The same message in different locales

The previous example introduces also a second class: domderrien.i18n.LabelExtractor. Being given an identifier, an optional array of Object references, and a locale, the get static method loads the corresponding string from the localized resource bundle.

Excerpt of public methods offered within domderrien.i18n.LabelExtractor
A series of localized entries like en:“Welcome {0} {1}”, fr:“Bonjour {2} {1}”, and ja:“お早う {0}{1}” can be easily invoked with a simple command like: LabelExtractor.get("welcome_message", new Object[] { user.getFirstName(), user.getLastName() }, user.getLocale());.

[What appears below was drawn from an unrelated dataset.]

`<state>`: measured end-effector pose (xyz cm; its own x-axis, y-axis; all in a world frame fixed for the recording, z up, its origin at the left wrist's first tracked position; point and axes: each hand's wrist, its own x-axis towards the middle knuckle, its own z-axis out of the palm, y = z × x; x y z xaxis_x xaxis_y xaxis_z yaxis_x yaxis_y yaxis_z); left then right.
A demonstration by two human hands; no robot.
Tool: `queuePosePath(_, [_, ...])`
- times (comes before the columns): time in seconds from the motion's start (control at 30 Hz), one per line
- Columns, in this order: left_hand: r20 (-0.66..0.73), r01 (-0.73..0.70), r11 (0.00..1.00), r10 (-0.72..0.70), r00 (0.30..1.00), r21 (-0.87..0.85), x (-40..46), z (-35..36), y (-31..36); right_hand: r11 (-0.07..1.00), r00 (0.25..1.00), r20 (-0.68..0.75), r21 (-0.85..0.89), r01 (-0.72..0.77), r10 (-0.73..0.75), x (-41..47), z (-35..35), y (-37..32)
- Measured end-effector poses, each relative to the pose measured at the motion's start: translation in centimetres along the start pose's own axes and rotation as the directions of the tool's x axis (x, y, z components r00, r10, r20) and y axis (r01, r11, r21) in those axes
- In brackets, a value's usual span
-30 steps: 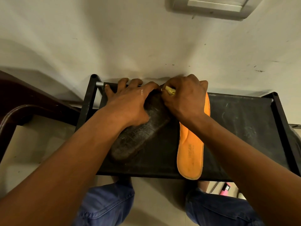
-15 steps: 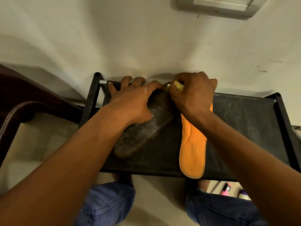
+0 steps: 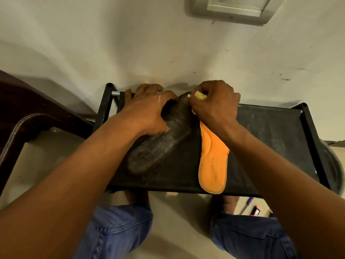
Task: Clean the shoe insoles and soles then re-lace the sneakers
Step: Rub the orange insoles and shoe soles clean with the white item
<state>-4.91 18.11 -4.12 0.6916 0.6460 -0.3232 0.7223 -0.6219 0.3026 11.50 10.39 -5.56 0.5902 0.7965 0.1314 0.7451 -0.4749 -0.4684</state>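
A dark, dirty insole (image 3: 158, 146) lies slanted on the black rack shelf (image 3: 270, 131), toe end toward the wall. My left hand (image 3: 147, 111) presses down on its upper part, fingers spread forward over the shelf's back edge. My right hand (image 3: 214, 103) grips a small yellow sponge (image 3: 200, 95) and holds it against the dark insole's toe end. An orange insole (image 3: 212, 161) lies lengthwise just right of the dark one, its top hidden under my right hand and its heel at the shelf's front edge.
The rack stands against a pale wall with a switch plate (image 3: 235, 8) above. A dark chair (image 3: 22, 118) is at the left. My knees in blue jeans (image 3: 119, 230) are below the shelf. Small pink and purple items (image 3: 255, 211) lie on the floor at the lower right.
My right hand with the sponge has slid a little farther toward the wall along the dark insole's toe. My left hand stays pressed on the insole.
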Motion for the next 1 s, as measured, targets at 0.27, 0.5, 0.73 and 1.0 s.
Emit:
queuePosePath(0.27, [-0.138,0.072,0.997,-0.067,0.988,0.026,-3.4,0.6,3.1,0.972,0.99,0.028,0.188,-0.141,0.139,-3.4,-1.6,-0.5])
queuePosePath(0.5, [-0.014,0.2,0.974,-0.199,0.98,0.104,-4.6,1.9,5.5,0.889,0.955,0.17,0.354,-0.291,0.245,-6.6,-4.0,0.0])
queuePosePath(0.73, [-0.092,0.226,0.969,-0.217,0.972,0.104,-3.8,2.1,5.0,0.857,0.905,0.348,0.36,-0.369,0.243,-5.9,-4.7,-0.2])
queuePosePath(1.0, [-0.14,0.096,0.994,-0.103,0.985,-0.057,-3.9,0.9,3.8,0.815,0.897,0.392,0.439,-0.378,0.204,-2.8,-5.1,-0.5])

The same message used from different programming languages

Java is a pretty neat language with a large set of editors and code inspectors. But Java is not the only languages used for Web applications. If the two-tiers-utils library provides nice Java features, the delivery of the same library interfaces for the programming languages JavaScript and Python libraries makes it way more valuable!

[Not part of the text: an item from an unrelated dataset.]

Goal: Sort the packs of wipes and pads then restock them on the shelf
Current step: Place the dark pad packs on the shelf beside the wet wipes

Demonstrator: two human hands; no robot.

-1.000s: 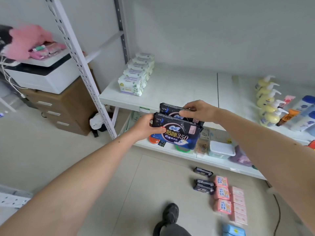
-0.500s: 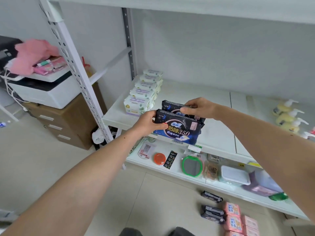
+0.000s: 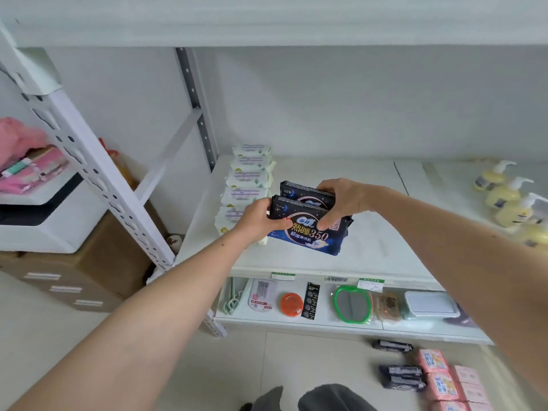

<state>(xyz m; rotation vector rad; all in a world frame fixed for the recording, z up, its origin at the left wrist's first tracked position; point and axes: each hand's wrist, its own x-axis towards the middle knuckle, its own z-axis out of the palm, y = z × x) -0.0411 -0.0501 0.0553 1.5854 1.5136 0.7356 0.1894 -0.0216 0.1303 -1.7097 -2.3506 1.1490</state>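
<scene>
Two dark navy pad packs (image 3: 310, 232), one behind the other, standing on edge over the middle shelf (image 3: 341, 256), lower edge at or just above the board; contact cannot be told. Front pack shows "350" print, rear pack (image 3: 305, 193) peeks up behind it. Left hand (image 3: 257, 222) clamps the left end of the front pack, thumb on its face, fingers wrapped behind. Right hand (image 3: 341, 200) comes over the top, fingers closed on both packs, fingertips down on the front face.

Just left of the packs, a row of white wipe packs (image 3: 247, 180) runs front to back along the shelf's left side; left hand partly covers the nearest one. Far right on the same shelf, yellow pump bottles (image 3: 504, 203) in a group, well apart from the packs.

Lower shelf (image 3: 296, 320): orange round lid (image 3: 291, 304), button-cell card (image 3: 311, 299), green-rimmed mirror (image 3: 352, 304), lidded box (image 3: 430, 305).

Floor at lower right: more dark pad packs (image 3: 403, 378) beside pink packs (image 3: 439, 378). White upright post (image 3: 98, 179) at left, printer (image 3: 44, 221) beyond it.
</scene>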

Code of the domderrien.i18n.LabelExtractor.get() method for the JavaScript language.
(function() { // To limit the scope of the private variables

    /**
     * @author dom.derrien
     * @maintainer dom.derrien
     */
    var module = dojo.provide("domderrien.i18n.LabelExtractor");

    var _dictionnary = null;

    module.init = function(/*String*/ namespace, /*String*/ filename, /*String*/ locale) {
        // Dojo uses dash-separated (e.g en-US not en_US) and uses lower case names (e.g en-us not en_US)
        locale = (locale || dojo.locale).replace('_','-').toLowerCase();

        // Load the bundle
        try {
            // Notes:
            // - Cannot use the notation "dojo.requirelocalization" because dojo parser
            //   will try to load the bundle when this file is interpreted, instead of
            //   waiting for a call with meaningful "namespace" and "filename" values
            dojo["requireLocalization"](namespace, filename, locale); // Blocking call getting the file per XHR or <iframe/>

            _dictionary = dojo.i18n.getLocalization(namespace, filename, locale);
        }
        catch(ex) {
            alert("Deployment issue:" +
                    "\nCannot get localized bundle " + namespace + "." + filename + " for the locale " + locale +
                    "\nMessage: " + ex
                );
        }

        return module;
    };

    module.get = function(/*String*/key, /*Array*/args) {
        if (_dictionary == null) {
            return key;
        }
        var message = _dictionary[key] || key;
        if (args != null) {
            dojo.string.substituteParams(message, args);
        }
        return message;
    };

})(); // End of the function limiting the scope of the private variables

The following piece of code illustrates how the JavaScript domderrien.i18n.LabelExtractor class instance should be initialized (the value of the locale variable can come from dojo.locale or a value injected server-side into a JSP page) and how it can be invoked to get a localized label.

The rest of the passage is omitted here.